No TAC das vinícolas, estabeleceu-se que o valor a título de compensação por dano moral coletivo será revertido a entidades, projetos ou fundos que permitam a recomposição dos danos coletivos causados, tudo nos termos da Lei 7.347/85.

Alguns consideraram o valor baixo, dado o nível de aviltamento. De fato, o valor não é alto. Foi o acordo possível. É preciso considerar que a atuação do MPT não tem viés punitivista, que poderia inviabilizar as empresas desse importante setor (mais uma diferença em relação à desastrada Lava-Jato).

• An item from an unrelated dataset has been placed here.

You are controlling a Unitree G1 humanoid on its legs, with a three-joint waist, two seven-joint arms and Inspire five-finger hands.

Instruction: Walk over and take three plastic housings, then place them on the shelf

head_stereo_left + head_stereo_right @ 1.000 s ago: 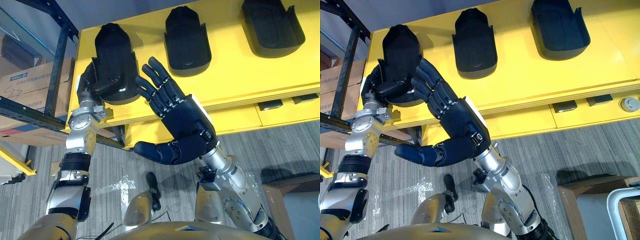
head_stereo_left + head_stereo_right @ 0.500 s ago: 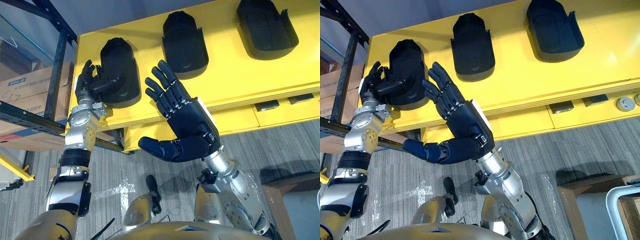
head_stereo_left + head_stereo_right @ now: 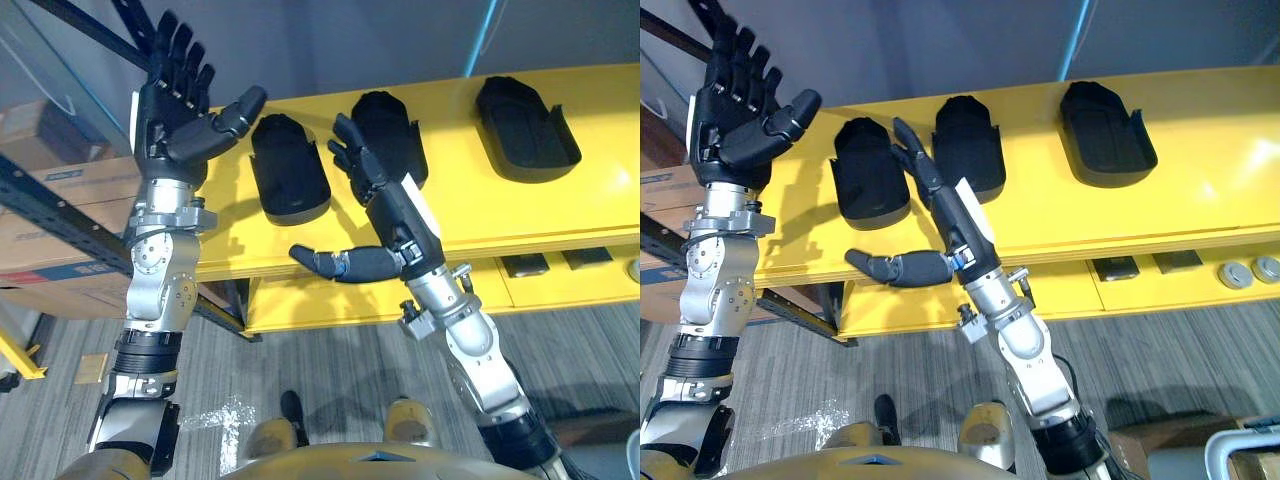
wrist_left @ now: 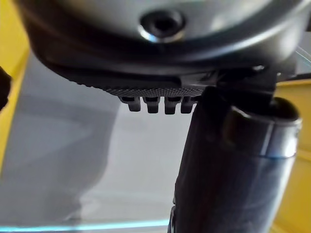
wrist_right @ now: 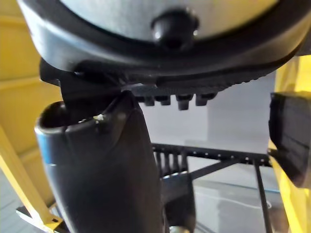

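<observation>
yellow shelf point(image 3: 570, 215) boards are seen from above, and three black plastic housings are laid on them in a row, well apart from one another: the left housing point(image 3: 288, 180), the middle housing point(image 3: 395, 130) and the right housing point(image 3: 525, 125). each is set with its rounded end toward the grey wall point(image 3: 350, 40) and its squared, open end toward the shelf's front edge. the right hand point(image 3: 398, 215) is held over the shelf between the left housing and the middle housing, with its fingers point(image 3: 352, 165) stretched out straight and its thumb point(image 3: 335, 265) stuck out sideways past the front edge. nothing is grasped by it, and whether its fingertips touch the middle housing cannot be told. the left hand point(image 3: 170, 105) is raised high by the shelf's left end, with the palm turned to the camera, the fingers straight and the thumb pointed toward the left housing; nothing is held in it. in the left wrist view its straight fingertips are shown against the grey wall. a lower yellow tier point(image 3: 1180, 295) is seen under the shelf, with dark rectangular pieces point(image 3: 1118, 268) and round silver pieces point(image 3: 1237, 272) set on it. a dark metal rack point(image 3: 70, 222) loaded with cardboard boxes point(image 3: 55, 285) is placed to the left, and a grey striped floor point(image 3: 330, 370) is spread below.
</observation>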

A prioridade é retirar a atividade da margem da lei, conduzi-la para os marcos legais, respeitando a dignidade dos trabalhadores.

O MPT poderia ter ajuizado uma ação de R$ 500 milhões? Poderia. Talvez agradasse o clamor público. Porém os labirintos do nosso sistema judicial tendem a arrastar essas ações por anos ou décadas, como nos casos da Boate Kiss e das barragens rompidas em Minas Gerais. A demora seria ruim para os trabalhadores e para a sociedade. Talvez fosse uma disputa nefasta para as próprias empresas, que teriam dificuldades em retomar as atividades, de forma lícita.

A atuação, como todas as atividades públicas, pode ser discutida e deve ser aperfeiçoada. O mais relevante é que foi dada uma resposta célere e efetiva para uma triste situação, que infelizmente não é rara, em que brasileiros foram enganados com promessas vantajosas, submetidos a jornadas abusivas, com violência física, recebendo comida estragada, ameaçados com armas de choque e spray de pimenta.

Sandra Lia Simón é subprocuradora-geral do Trabalho.

Leomar Daroncho é procurador do Trabalho.